In an interview with the FT, Manuel Camacho, Mr López Obrador’s chief strategist, said: “The tribunal has to annul the election because it is the only way out of Mexico’s political crisis.”
His demand, the first time Mr López Obrador’s Democratic Revolution party (PRD) has openly called for the election to be annulled, came as Mexico’s Federal Electoral Tribunal confirmed it would not order a full recount of the votes cast on July 2.
The tribunal’s announcement rejects what until Monday had been the chief demand of Mr López Obrador since he narrowly lost to Felipe Calderón of the ruling centre-right National Action party (PAN) last month.
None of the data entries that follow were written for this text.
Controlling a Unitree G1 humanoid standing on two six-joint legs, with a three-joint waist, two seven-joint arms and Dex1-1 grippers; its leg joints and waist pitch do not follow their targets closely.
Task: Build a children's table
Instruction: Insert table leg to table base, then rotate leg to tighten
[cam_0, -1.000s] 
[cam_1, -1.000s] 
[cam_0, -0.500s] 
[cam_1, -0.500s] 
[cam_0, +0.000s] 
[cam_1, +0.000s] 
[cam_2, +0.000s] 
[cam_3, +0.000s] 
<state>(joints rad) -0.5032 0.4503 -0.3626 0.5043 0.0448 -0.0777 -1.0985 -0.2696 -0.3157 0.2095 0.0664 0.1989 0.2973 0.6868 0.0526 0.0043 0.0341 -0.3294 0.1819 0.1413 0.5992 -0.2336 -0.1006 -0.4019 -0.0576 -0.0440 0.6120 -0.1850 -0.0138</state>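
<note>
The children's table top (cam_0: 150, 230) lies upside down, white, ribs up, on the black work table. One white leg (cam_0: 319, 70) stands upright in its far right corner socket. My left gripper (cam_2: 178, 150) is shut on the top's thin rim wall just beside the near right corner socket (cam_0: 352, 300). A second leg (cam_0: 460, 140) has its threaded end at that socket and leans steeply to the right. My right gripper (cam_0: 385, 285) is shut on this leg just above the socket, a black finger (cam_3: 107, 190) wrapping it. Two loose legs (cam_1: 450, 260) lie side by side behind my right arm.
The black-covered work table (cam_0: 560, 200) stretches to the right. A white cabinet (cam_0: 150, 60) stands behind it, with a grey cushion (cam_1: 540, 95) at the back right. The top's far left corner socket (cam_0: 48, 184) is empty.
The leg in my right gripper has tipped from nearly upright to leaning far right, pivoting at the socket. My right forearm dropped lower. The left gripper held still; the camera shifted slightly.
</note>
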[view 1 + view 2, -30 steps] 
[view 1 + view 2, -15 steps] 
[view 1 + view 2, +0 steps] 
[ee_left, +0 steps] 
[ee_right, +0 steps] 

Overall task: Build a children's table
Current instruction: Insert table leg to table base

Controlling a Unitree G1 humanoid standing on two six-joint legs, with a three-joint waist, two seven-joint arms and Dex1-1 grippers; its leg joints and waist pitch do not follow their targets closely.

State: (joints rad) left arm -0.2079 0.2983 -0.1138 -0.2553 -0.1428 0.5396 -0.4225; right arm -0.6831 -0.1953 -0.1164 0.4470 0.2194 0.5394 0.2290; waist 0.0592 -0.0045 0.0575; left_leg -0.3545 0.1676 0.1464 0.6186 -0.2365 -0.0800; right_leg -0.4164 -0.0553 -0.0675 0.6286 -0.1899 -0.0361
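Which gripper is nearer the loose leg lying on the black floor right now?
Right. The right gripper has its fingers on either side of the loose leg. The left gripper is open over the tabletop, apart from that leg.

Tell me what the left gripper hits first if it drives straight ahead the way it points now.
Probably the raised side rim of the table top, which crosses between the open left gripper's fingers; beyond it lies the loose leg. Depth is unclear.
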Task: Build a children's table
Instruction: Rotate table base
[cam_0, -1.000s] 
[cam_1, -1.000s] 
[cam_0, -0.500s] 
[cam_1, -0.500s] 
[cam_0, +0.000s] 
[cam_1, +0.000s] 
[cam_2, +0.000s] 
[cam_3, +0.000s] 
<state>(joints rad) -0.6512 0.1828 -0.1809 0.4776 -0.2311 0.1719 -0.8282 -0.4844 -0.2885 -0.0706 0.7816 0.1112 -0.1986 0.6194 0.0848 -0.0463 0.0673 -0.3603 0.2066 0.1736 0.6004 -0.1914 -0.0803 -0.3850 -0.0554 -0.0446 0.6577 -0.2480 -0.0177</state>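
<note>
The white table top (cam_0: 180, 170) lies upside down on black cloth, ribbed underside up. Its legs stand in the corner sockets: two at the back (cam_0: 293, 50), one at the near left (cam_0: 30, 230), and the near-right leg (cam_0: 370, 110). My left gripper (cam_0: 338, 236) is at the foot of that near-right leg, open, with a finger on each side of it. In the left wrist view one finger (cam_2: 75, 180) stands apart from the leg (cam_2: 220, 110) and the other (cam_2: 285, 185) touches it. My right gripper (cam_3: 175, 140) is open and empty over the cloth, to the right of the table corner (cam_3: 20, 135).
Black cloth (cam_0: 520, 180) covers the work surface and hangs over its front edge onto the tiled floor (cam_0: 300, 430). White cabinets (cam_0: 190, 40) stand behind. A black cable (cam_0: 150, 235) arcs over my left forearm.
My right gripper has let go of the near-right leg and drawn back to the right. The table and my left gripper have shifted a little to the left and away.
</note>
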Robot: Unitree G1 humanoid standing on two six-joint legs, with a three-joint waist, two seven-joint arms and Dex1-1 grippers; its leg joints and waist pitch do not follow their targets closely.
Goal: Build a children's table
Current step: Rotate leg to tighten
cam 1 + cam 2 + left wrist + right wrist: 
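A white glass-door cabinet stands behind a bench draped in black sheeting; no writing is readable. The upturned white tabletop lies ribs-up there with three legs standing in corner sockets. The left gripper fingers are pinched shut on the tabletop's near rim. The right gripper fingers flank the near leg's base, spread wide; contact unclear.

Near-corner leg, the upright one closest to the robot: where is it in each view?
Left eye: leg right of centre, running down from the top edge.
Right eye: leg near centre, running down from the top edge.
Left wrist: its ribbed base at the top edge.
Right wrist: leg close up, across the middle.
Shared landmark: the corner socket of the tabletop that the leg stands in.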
The former mayor of Mexico City insists the elections were riddled with “inconsistencies” and that Vicente Fox, the country’s outgoing president and a member of the PAN – as well as business organisations and even Mexico’s electoral authorities – illegally conspired against him.
Almost a month ago, he ordered supporters to camp on a central avenue in Mexico City in a move to force the tribunal to order a full recount.
Mr Camacho accepted on Monday there was now no possibility of a full recount, and warned that anything other than annulling the vote – which would lead to an interim president elected by Congress, and new elections probably in the first half of 2008 – would worsen an atmosphere of growing political tension.
“We would head a movement that does not recognise the country’s institutions and inevitably that would mean escalating political confrontation,” he said.
On Sunday, Mr López Obrador said he would ask his movement’s delegates to vote on a proposal to form an “alternative government” at a rally in the capital on September 16.
Mr Camacho also said there was a risk of violence – though he stressed that Mr López Obrador’s so-called “civil resistance” movement would continue to insist on peaceful actions. “People are very upset and there is a lot of confusion,” he said. “There could easily be clashes with federal police.”
In spite of his warnings, most experts say annulment is extremely unlikely, and two of the seven magistrates who make up the electoral tribunal on Monday appeared to lend weight to that view. They confirmed that the results of a partial recount ordered by the tribunal this month – involving roughly 9 per cent of the total number of ballot boxes – had turned up no significant changes to the count.
In addition, a source at the tribunal told the FT that there was no possibility of further partial recounts. “We have finished the first phase of the legal stage, and all the various complaints from the parties involved have been resolved,” he said.
He said the tribunal now had three remaining tasks: to adjust the official results of the election following the partial recount; to confirm – or not – that the election was fair and legal; and to name a president-elect. The tribunal must complete those tasks by September 6.